### INSTRUCTIONS FOR THE TASK
Please reproduce all entries word for word and omit their pictures.

### DATA FOR THE TASK

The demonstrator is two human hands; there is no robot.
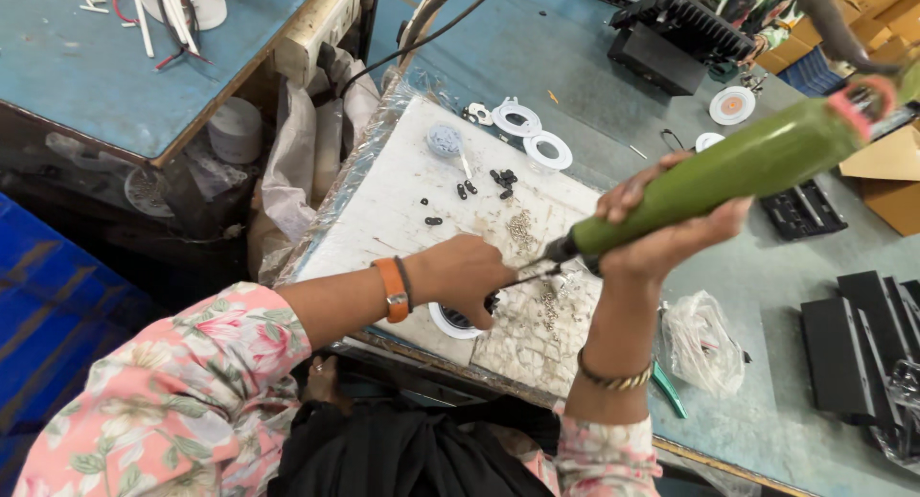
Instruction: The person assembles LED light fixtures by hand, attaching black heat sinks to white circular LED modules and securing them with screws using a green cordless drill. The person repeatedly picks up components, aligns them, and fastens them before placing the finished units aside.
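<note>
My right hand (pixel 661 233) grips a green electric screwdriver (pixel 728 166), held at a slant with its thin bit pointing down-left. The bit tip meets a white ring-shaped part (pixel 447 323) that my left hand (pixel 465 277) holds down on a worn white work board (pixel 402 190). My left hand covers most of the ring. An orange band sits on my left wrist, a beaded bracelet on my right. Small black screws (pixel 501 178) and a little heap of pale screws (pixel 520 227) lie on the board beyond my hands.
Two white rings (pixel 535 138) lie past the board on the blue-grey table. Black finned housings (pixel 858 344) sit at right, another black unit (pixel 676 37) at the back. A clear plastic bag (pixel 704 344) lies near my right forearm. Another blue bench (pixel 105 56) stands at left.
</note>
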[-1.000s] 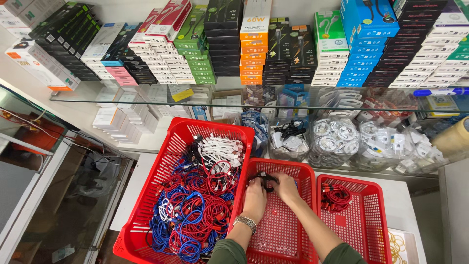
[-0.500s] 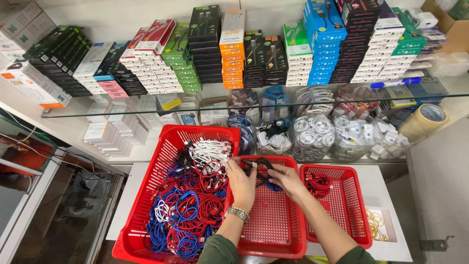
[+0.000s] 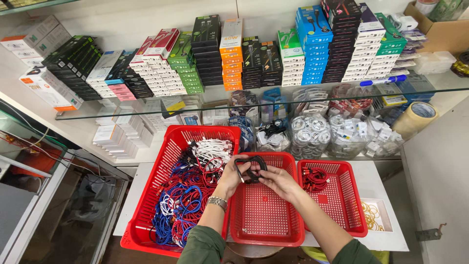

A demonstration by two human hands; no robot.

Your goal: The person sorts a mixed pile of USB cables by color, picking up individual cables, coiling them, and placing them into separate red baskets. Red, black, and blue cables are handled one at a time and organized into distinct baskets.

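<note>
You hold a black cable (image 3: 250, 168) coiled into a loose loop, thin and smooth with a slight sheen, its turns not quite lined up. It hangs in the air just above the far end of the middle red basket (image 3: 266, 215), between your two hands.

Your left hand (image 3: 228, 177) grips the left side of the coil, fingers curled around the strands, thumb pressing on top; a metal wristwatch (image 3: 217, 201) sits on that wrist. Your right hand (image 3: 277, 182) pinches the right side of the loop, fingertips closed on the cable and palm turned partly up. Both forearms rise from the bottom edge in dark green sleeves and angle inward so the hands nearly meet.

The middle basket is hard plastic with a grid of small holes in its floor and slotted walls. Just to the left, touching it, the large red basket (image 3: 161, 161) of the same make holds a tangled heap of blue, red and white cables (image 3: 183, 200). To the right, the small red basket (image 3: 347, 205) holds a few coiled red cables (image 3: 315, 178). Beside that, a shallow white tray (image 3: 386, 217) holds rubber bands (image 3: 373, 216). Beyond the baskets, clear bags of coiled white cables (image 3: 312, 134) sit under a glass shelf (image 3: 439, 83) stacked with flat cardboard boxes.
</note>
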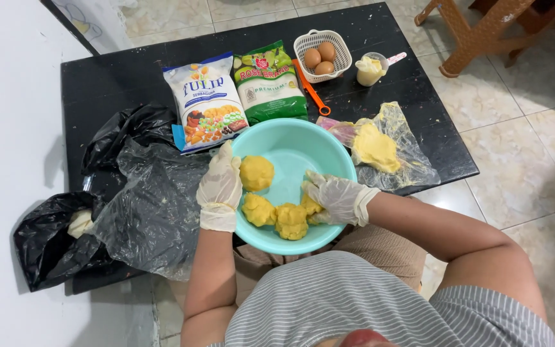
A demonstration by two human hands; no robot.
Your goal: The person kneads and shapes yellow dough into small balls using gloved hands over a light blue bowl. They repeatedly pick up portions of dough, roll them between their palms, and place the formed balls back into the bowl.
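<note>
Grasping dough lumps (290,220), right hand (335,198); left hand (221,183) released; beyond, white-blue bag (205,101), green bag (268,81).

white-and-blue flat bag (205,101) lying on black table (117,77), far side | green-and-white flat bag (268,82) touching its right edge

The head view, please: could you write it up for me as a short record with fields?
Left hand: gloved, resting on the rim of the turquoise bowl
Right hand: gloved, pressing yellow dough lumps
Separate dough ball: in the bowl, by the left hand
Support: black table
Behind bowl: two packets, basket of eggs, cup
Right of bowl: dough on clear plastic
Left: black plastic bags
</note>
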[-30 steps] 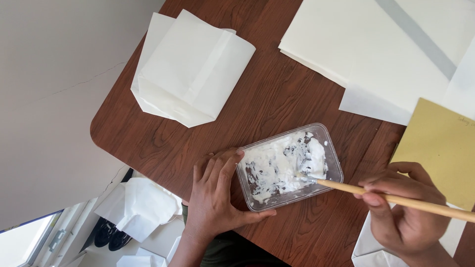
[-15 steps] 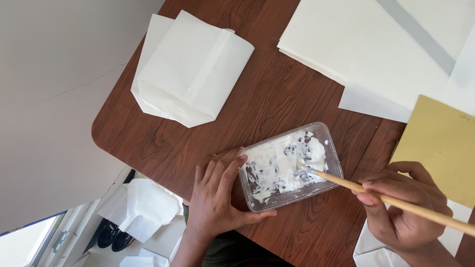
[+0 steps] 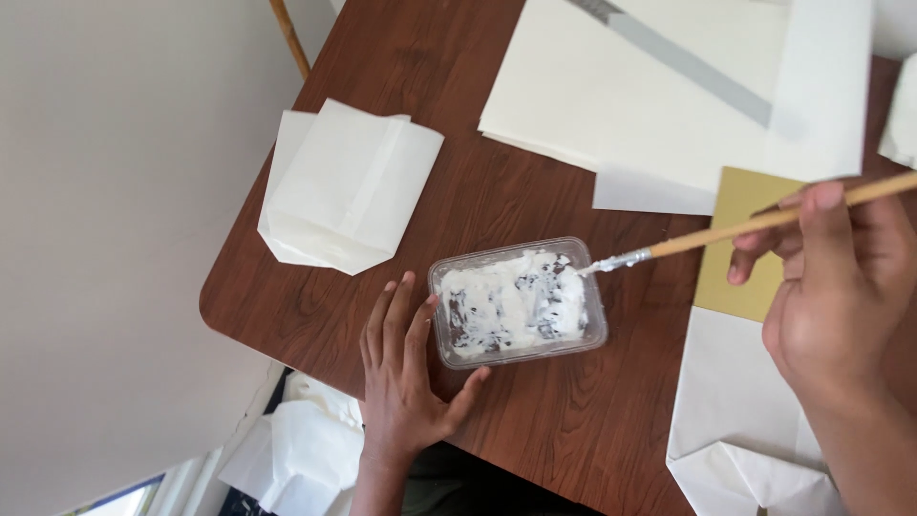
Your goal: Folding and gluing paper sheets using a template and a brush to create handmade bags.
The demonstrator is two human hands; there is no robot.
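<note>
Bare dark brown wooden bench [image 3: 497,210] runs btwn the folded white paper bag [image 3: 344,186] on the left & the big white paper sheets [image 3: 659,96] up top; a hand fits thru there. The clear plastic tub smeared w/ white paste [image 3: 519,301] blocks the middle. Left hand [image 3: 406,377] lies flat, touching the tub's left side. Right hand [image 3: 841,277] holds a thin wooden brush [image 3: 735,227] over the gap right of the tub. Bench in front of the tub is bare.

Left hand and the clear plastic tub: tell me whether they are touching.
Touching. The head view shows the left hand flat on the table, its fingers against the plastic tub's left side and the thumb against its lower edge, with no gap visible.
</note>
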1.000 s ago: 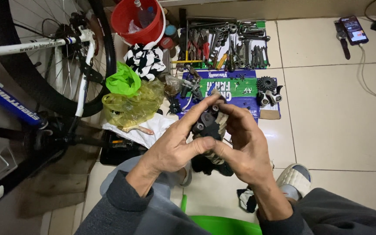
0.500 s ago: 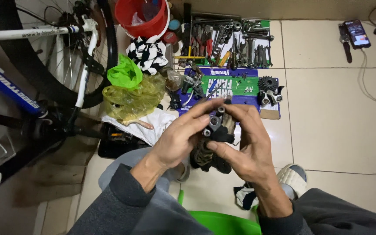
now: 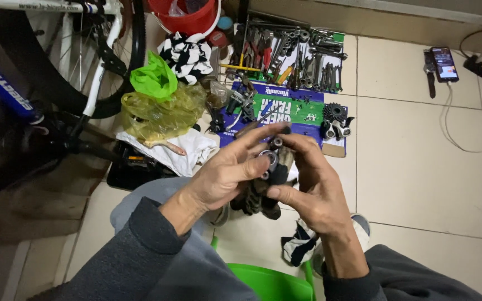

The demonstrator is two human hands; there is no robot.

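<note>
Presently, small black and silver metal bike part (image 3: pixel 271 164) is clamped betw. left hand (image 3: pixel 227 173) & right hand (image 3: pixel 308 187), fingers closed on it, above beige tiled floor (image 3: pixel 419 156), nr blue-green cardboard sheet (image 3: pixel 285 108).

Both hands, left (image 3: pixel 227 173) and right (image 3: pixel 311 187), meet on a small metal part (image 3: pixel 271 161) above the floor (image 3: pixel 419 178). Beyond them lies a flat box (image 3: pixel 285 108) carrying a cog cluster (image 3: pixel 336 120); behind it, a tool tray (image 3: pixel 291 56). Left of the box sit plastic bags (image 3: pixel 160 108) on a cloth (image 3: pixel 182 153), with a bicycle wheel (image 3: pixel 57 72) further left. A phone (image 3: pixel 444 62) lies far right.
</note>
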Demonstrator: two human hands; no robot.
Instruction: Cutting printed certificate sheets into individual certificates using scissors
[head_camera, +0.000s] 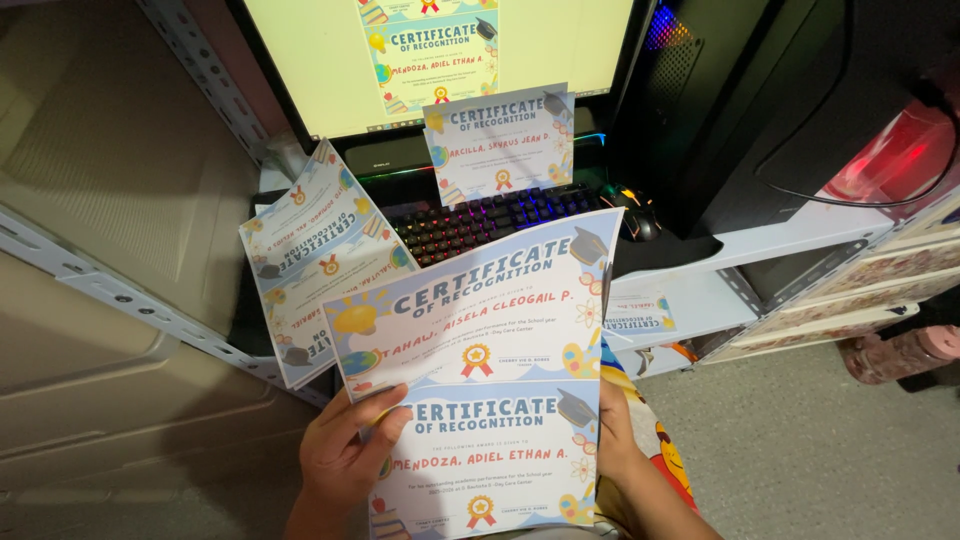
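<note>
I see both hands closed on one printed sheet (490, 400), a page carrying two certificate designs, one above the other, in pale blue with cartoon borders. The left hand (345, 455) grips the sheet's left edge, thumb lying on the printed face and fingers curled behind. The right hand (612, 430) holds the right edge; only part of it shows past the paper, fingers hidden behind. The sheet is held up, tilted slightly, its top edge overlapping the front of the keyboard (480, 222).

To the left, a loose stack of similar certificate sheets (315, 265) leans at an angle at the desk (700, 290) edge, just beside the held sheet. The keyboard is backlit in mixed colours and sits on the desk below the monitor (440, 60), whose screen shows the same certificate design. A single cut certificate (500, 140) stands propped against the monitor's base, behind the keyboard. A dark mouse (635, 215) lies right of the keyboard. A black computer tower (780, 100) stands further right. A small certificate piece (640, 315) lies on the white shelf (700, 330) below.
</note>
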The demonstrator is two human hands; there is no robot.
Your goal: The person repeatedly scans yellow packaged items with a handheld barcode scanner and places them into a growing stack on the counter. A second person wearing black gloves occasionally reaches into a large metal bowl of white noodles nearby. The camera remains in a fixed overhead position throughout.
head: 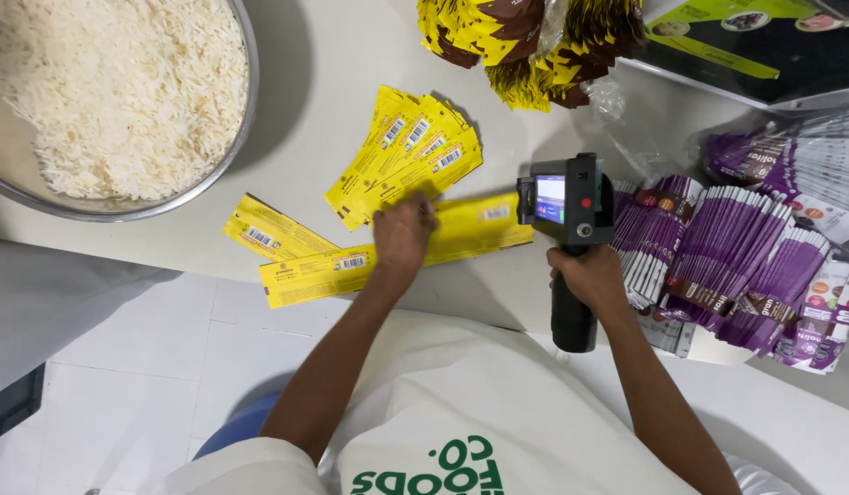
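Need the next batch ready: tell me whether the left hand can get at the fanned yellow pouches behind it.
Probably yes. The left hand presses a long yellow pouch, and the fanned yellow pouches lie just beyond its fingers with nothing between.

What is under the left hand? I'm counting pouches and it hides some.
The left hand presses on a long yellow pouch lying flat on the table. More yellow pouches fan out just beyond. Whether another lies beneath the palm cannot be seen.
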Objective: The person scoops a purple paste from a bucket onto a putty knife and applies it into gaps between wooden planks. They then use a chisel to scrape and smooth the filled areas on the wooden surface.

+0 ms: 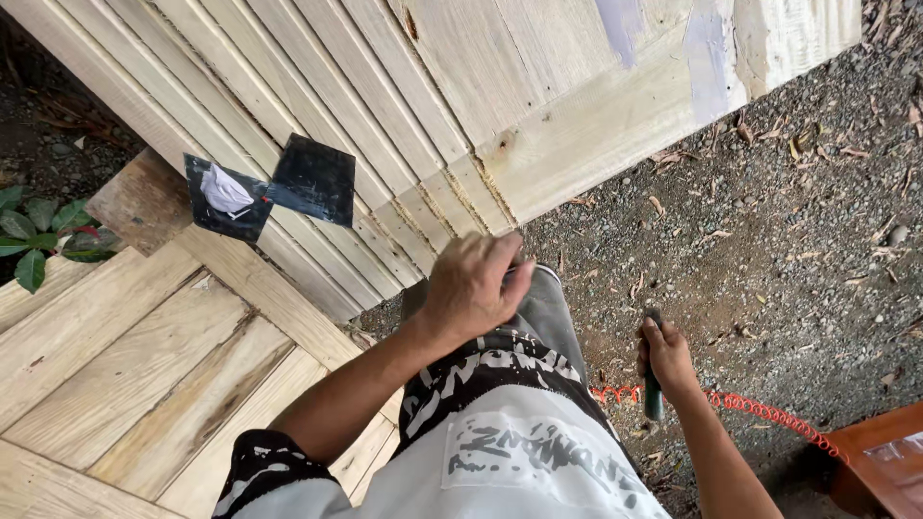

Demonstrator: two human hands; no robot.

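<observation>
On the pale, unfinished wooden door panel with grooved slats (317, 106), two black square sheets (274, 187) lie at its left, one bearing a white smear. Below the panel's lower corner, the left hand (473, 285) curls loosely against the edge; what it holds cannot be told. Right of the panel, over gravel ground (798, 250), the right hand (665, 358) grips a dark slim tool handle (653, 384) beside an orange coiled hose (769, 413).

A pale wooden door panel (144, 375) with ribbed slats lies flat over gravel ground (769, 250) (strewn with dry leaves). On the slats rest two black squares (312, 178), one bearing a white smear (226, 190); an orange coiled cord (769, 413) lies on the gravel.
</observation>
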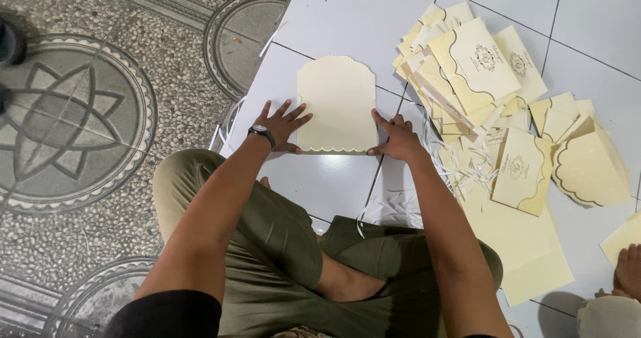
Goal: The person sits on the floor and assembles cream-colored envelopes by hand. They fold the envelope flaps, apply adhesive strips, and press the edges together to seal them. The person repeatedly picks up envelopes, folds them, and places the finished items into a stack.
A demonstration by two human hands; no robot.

### OUTPUT BELOW
The demonstrator is two human hands; there is no robot.
Instruction: The person assembles LED light fixtures by hand, attaching black heat sinks to white circular LED modules and securing them with screws using a green cordless drill. The person repeatedly picks up components, aligns them, and fastens them before placing the finished units aside.
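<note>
My right hand (pixel 661 233) grips a green electric screwdriver (pixel 728 166), held at a slant with its thin bit pointing down-left. The bit tip meets a white ring-shaped part (pixel 447 323) that my left hand (pixel 465 277) holds down on a worn white work board (pixel 402 190). My left hand covers most of the ring. An orange band sits on my left wrist, a beaded bracelet on my right. Small black screws (pixel 501 178) and a little heap of pale screws (pixel 520 227) lie on the board beyond my hands.
Two white rings (pixel 535 138) lie past the board on the blue-grey table. Black finned housings (pixel 858 344) sit at right, another black unit (pixel 676 37) at the back. A clear plastic bag (pixel 704 344) lies near my right forearm. Another blue bench (pixel 105 56) stands at left.
</note>
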[-1.000s] 
[-0.500s] 
[+0.000s] 

A demonstration by two human hands; no robot.

Your goal: The person sorts a mixed pile of USB cables by color, picking up individual cables, coiling them, and placing them into separate red baskets. Red, black, and blue cables are handled one at a time and organized into distinct baskets.

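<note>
You hold a black cable (image 3: 250, 168) coiled into a loose loop, thin and smooth with a slight sheen, its turns not quite lined up. It hangs in the air just above the far end of the middle red basket (image 3: 266, 215), between your two hands.

Your left hand (image 3: 228, 177) grips the left side of the coil, fingers curled around the strands, thumb pressing on top; a metal wristwatch (image 3: 217, 201) sits on that wrist. Your right hand (image 3: 277, 182) pinches the right side of the loop, fingertips closed on the cable and palm turned partly up. Both forearms rise from the bottom edge in dark green sleeves and angle inward so the hands nearly meet.

The middle basket is hard plastic with a grid of small holes in its floor and slotted walls. Just to the left, touching it, the large red basket (image 3: 161, 161) of the same make holds a tangled heap of blue, red and white cables (image 3: 183, 200). To the right, the small red basket (image 3: 347, 205) holds a few coiled red cables (image 3: 315, 178). Beside that, a shallow white tray (image 3: 386, 217) holds rubber bands (image 3: 373, 216). Beyond the baskets, clear bags of coiled white cables (image 3: 312, 134) sit under a glass shelf (image 3: 439, 83) stacked with flat cardboard boxes.
</note>
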A demonstration by two human hands; no robot.
Your goal: The person kneads and shapes yellow dough into small balls using gloved hands over a light blue bowl. They repeatedly pick up portions of dough, roll them between their palms, and place the formed balls back into the bowl.
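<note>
Grasping dough lumps (290,220), right hand (335,198); left hand (221,183) released; beyond, white-blue bag (205,101), green bag (268,81).

white-and-blue flat bag (205,101) lying on black table (117,77), far side | green-and-white flat bag (268,82) touching its right edge

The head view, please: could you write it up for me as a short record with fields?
Left hand: gloved, resting on the rim of the turquoise bowl
Right hand: gloved, pressing yellow dough lumps
Separate dough ball: in the bowl, by the left hand
Support: black table
Behind bowl: two packets, basket of eggs, cup
Right of bowl: dough on clear plastic
Left: black plastic bags
</note>
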[-30 steps] 
[-15 steps] 
[+0 steps] 
Your goal: Folding and gluing paper sheets using a template and a brush to create handmade bags.
The demonstrator is two human hands; there is no robot.
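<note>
Bare dark brown wooden bench [image 3: 497,210] runs btwn the folded white paper bag [image 3: 344,186] on the left & the big white paper sheets [image 3: 659,96] up top; a hand fits thru there. The clear plastic tub smeared w/ white paste [image 3: 519,301] blocks the middle. Left hand [image 3: 406,377] lies flat, touching the tub's left side. Right hand [image 3: 841,277] holds a thin wooden brush [image 3: 735,227] over the gap right of the tub. Bench in front of the tub is bare.

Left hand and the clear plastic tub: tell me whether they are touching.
Touching. The head view shows the left hand flat on the table, its fingers against the plastic tub's left side and the thumb against its lower edge, with no gap visible.
</note>
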1.000 s ago: 
0.500 s ago: 
now: 

The demonstrator is two human hands; there is no robot.

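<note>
Presently, small black and silver metal bike part (image 3: pixel 271 164) is clamped betw. left hand (image 3: pixel 227 173) & right hand (image 3: pixel 308 187), fingers closed on it, above beige tiled floor (image 3: pixel 419 156), nr blue-green cardboard sheet (image 3: pixel 285 108).

Both hands, left (image 3: pixel 227 173) and right (image 3: pixel 311 187), meet on a small metal part (image 3: pixel 271 161) above the floor (image 3: pixel 419 178). Beyond them lies a flat box (image 3: pixel 285 108) carrying a cog cluster (image 3: pixel 336 120); behind it, a tool tray (image 3: pixel 291 56). Left of the box sit plastic bags (image 3: pixel 160 108) on a cloth (image 3: pixel 182 153), with a bicycle wheel (image 3: pixel 57 72) further left. A phone (image 3: pixel 444 62) lies far right.
</note>
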Demonstrator: two human hands; no robot.
Instruction: Cutting printed certificate sheets into individual certificates using scissors
[head_camera, +0.000s] 
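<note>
I see both hands closed on one printed sheet (490, 400), a page carrying two certificate designs, one above the other, in pale blue with cartoon borders. The left hand (345, 455) grips the sheet's left edge, thumb lying on the printed face and fingers curled behind. The right hand (612, 430) holds the right edge; only part of it shows past the paper, fingers hidden behind. The sheet is held up, tilted slightly, its top edge overlapping the front of the keyboard (480, 222).

To the left, a loose stack of similar certificate sheets (315, 265) leans at an angle at the desk (700, 290) edge, just beside the held sheet. The keyboard is backlit in mixed colours and sits on the desk below the monitor (440, 60), whose screen shows the same certificate design. A single cut certificate (500, 140) stands propped against the monitor's base, behind the keyboard. A dark mouse (635, 215) lies right of the keyboard. A black computer tower (780, 100) stands further right. A small certificate piece (640, 315) lies on the white shelf (700, 330) below.
</note>
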The demonstrator is two human hands; there is no robot.
Your goal: The person repeatedly scans yellow packaged items with a handheld barcode scanner and places them into a growing stack on the counter. A second person wearing black gloves occasionally reaches into a large metal bowl of white noodles nearby. The camera remains in a fixed overhead position throughout.
head: 
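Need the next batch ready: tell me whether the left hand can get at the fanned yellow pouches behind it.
Probably yes. The left hand presses a long yellow pouch, and the fanned yellow pouches lie just beyond its fingers with nothing between.

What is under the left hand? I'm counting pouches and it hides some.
The left hand presses on a long yellow pouch lying flat on the table. More yellow pouches fan out just beyond. Whether another lies beneath the palm cannot be seen.
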Objective: The person scoops a purple paste from a bucket onto a putty knife and applies it into gaps between wooden planks. They then use a chisel to scrape and smooth the filled areas on the wooden surface.

+0 ms: 

Demonstrator: two human hands; no robot.

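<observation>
On the pale, unfinished wooden door panel with grooved slats (317, 106), two black square sheets (274, 187) lie at its left, one bearing a white smear. Below the panel's lower corner, the left hand (473, 285) curls loosely against the edge; what it holds cannot be told. Right of the panel, over gravel ground (798, 250), the right hand (665, 358) grips a dark slim tool handle (653, 384) beside an orange coiled hose (769, 413).

A pale wooden door panel (144, 375) with ribbed slats lies flat over gravel ground (769, 250) (strewn with dry leaves). On the slats rest two black squares (312, 178), one bearing a white smear (226, 190); an orange coiled cord (769, 413) lies on the gravel.
</observation>
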Goal: The person sits on the floor and assembles cream-colored envelopes by hand. They fold the envelope flaps, apply adhesive strips, and press the edges together to seal them. The person repeatedly picks up envelopes, folds them, and places the finished items into a stack.
A demonstration by two human hands; no robot.

The requested output has been given in full.